[Assigned task]:
Return exactly, please, the lines from the one containing "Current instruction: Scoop" to the last line of the entries below, and nothing else, leaving pictures out.
=-=-=
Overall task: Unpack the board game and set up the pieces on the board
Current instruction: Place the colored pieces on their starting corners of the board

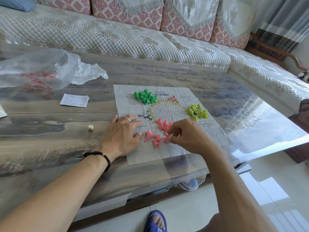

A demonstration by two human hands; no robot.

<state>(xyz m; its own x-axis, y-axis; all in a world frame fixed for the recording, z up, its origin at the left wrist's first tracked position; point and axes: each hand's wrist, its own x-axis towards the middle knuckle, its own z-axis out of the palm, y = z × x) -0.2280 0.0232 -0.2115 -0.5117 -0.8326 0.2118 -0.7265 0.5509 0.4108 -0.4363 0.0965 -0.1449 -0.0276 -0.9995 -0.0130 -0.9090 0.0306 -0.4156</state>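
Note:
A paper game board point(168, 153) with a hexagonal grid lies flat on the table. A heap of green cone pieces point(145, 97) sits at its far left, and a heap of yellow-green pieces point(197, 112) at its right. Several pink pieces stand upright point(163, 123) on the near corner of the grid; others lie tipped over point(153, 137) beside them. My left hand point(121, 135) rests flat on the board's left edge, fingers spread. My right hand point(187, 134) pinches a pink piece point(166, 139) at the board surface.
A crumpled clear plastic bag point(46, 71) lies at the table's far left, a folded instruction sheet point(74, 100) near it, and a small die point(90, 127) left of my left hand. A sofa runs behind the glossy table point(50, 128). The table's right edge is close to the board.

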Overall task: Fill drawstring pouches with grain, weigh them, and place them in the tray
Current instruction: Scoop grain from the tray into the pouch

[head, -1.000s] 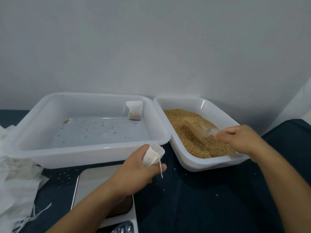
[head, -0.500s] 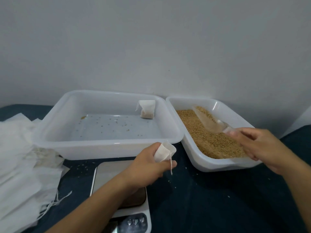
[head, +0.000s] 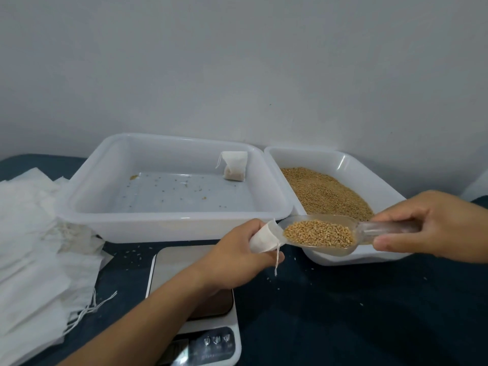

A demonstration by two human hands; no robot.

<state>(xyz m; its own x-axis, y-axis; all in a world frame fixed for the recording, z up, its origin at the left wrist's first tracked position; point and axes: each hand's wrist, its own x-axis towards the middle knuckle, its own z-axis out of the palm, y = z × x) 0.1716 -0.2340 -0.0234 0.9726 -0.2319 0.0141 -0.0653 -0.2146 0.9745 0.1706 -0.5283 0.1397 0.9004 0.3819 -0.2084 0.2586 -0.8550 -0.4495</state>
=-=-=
[Problem solution]:
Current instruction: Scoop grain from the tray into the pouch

[head, -1.000s] 
[head, -0.500s] 
[head, +0.000s] 

A demonstration by two human hands; no robot.

<state>(xyz m; its own x-axis, y-axis; all in a world frame fixed for the recording, z up, its origin at the left wrist's first tracked position; point and axes: each hand's wrist, its own x-axis towards the middle knuckle, its own z-axis out of the palm, y = z × x) 0.1716 -0.2340 -0.0234 0.9726 -0.2319 0.0141 -0.0653 -0.2146 0.9745 0.1706 -0.5283 0.1397 0.9004 0.3819 -0.2084 0.2586 -0.8550 -0.4495</state>

The work on this exercise is finished.